Here's hoping you have a peaceful & joyous holiday, & that little Simone is feeling much better real soon.

jess said...

http://www.wishgardenherbs.com/index.php?load=children&page=index&group_id=14
We met a representative from this company when Caleb was a baby. She gave a talk at whole foods and was super generous with samples. We've since bought their products and I use them with confidence.
I don't know if getting you something like milk enrichment from them would help in addition to a remedy for Simone? I wonder if you drink a digestion tea if it would have any affect on her?
Poor little one, Caleb had a very very brief period like you are describing. We were told to only lay him upright to sleep and luckily I don't have a clue why the time passed and he was back to normal. ??
I'm so sorry this is coming up, I hope she is back to her content self soon.

Monica said...

Aimee, I have been remiss in checking in with you and saying congratulations on Simone's birth! So, congratulations! You all look wonderful and healthy and beautiful.

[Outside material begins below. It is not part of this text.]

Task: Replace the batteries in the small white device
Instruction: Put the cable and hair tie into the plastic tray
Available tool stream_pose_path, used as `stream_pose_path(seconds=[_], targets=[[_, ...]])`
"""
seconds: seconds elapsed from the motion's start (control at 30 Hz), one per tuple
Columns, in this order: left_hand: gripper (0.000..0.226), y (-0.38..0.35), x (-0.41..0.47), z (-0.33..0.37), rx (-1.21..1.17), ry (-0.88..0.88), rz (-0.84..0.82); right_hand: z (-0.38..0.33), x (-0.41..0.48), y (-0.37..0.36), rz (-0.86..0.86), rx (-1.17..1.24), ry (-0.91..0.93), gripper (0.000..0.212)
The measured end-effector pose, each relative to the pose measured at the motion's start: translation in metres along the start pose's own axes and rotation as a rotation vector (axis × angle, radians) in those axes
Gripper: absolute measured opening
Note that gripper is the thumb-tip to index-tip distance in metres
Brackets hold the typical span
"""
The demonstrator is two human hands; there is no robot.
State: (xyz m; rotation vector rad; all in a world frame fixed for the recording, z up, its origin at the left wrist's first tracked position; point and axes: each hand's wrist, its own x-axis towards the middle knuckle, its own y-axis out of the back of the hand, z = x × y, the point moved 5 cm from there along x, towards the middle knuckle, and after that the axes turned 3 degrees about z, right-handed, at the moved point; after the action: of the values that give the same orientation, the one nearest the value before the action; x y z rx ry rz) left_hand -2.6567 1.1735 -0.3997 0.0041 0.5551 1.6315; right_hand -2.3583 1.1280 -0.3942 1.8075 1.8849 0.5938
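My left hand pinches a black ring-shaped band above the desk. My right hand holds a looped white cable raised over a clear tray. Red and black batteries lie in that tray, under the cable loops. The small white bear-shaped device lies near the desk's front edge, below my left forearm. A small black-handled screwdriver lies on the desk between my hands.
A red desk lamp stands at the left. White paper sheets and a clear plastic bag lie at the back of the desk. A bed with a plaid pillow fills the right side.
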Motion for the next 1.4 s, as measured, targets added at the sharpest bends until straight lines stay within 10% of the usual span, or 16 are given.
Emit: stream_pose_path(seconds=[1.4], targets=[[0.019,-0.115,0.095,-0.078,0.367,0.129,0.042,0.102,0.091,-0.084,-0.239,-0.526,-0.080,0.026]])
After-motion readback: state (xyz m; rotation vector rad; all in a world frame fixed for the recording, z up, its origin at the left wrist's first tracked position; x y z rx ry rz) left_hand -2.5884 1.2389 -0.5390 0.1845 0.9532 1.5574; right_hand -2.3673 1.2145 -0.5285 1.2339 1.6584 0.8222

As for the crying, I would definitely go with the elimination diet. I have such regrets that we did not try this more when W was a wee one. She cried so much and so inconsolably - I was housebound, in fear of taking her out and not being able to soothe her in public. Finding ways to keep O occupied then was a trick, I tell you.

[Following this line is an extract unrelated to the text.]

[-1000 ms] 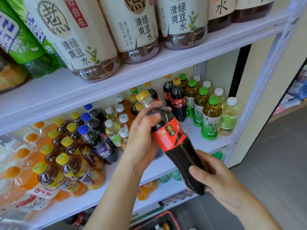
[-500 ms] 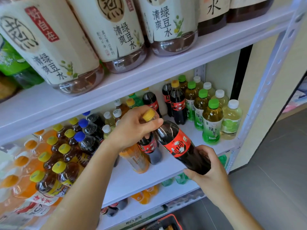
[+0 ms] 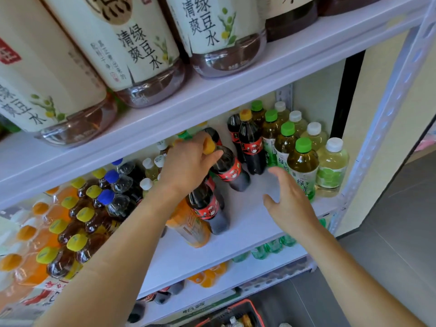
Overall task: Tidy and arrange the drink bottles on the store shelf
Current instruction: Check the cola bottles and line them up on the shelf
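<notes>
Head view: the white shelf crosses mid-frame, with green-capped tea bottles at its right end. The right hand hovers right of centre, its grip apart and empty. The left hand has its grip clamped on the yellow cap of a tilted dark bottle at centre frame.

dark bottle set down onto the shelf, right hand let go, its fingers spread
</notes>
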A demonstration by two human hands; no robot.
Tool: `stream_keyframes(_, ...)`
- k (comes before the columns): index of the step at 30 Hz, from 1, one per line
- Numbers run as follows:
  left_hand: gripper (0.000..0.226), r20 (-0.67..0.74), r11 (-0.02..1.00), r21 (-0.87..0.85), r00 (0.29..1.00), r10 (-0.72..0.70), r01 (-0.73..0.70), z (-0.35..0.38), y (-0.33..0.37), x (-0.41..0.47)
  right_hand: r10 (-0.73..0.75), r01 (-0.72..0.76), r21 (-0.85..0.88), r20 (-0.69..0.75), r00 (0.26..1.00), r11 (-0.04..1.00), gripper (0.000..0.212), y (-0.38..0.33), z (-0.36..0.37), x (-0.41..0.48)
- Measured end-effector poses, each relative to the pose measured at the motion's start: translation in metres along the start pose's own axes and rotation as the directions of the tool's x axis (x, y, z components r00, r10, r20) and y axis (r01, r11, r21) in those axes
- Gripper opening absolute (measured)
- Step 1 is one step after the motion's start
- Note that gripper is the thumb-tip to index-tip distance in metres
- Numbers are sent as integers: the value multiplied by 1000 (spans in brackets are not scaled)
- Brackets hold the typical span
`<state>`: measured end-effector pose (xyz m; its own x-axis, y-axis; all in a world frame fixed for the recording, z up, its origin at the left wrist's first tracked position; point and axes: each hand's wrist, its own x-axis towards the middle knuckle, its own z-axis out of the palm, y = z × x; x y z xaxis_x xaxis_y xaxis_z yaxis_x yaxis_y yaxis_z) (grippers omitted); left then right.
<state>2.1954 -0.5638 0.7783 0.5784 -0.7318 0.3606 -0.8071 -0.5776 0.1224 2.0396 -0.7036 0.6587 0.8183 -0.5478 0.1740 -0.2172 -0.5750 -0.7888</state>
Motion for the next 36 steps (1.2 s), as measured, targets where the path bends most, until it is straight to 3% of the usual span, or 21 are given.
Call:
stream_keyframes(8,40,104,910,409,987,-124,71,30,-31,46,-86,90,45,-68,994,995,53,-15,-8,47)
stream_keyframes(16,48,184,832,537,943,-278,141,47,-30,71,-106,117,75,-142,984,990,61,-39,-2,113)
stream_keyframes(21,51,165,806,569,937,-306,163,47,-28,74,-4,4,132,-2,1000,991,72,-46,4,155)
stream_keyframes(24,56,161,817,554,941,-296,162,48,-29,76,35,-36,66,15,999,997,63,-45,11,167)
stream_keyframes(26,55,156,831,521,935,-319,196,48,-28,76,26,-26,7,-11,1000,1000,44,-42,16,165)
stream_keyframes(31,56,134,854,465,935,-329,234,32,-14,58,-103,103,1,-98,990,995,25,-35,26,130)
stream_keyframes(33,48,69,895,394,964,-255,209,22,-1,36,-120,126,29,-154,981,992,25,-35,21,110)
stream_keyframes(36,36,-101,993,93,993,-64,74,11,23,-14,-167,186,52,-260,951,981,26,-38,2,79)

In retrospect, I should have just given up the dairy right away, but it was hard when we were not really even cooking for ourselves. Cheese was easy protein. I finally stopped all dairy, then later added in just goat cheese, and that seemed to do the trick.

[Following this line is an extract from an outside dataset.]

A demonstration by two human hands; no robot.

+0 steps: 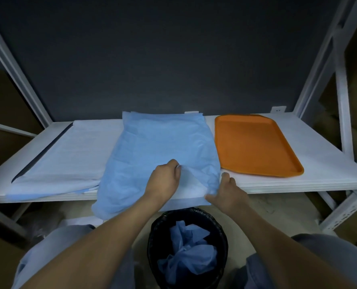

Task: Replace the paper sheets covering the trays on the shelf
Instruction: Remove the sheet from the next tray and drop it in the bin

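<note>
While the blue sheet (163, 140) (on the shelf (323, 174)) is pinched by the left hand (166, 179) and gripped by the right hand (226, 193), peeling seems underway; next it must be laid on the orange tray (254, 147) at three o'clock.

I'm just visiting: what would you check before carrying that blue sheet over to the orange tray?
1. Left hand pinches a corner of the top blue sheet: ok.
2. Only one sheet is peeling off the stack: cannot tell.
3. Right hand grips the stack's near right corner: cannot tell; it is there, but the hold is unclear.
4. Orange tray lies bare, nothing on it: ok.
5. Black wastebasket already holds crumpled blue paper: ok.
</note>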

I hope things go more smoothly soon and that you find the answers you need soon. I know you will.

Lots of hugs to you! Miss visiting!

Kirsten said...

My oldest was a screamer. I hope the elimination diet works. I second the ugly plastic swing. It did wonders for my sanity in those screaming months... Really really helped a TON. It was the only ugly plastic baby accessory we had, and I am so happy I got it. Get one that plugs in if they make them... that thing burnt through batteries.... I was always recharging them..

Tiffany said...

I just happened across your blog. I don't know if this will help you, but I thought it might?
Go to www.stangardnermd.com
There is an article on there about reflux.
Good luck, I wish you the best!

Inez Yarborough said...

Your children are beatiful, Aimee. Both of our daughters had reflux. I found that it helped to treat them like cups of water filled to the brim. So we elevated everything -- the bed, the changing table, their play area, etc. They outgrew it after a couple of years, but every day there was progress and it was easier than the day before. Let us know how it goes. Merry Christmas!

doubleblessings2 said...

Aww sweetie, I hope things have gotten better.

I know exactly what you are going through.

My first born was beyond colicky…SCREAMING ALL DAY LONG….it broke my heart when he would push me away when I held him…for five months I endured until he finally settled down….

My second son was born 3 1/2 months ago….although no where near like his brother he arches his back and it can take at least 3 hours to rock him to sleep at night.

He was diagnosed with GERD at his 2 m checkup. We are unable to get medicine for him because of insurance but everytime he starts or gets that high pitched scream I freeze.

Everycry usually makes me freeze remembering my first.

Hang in there Mama…I hope things have gotten better since you posted this.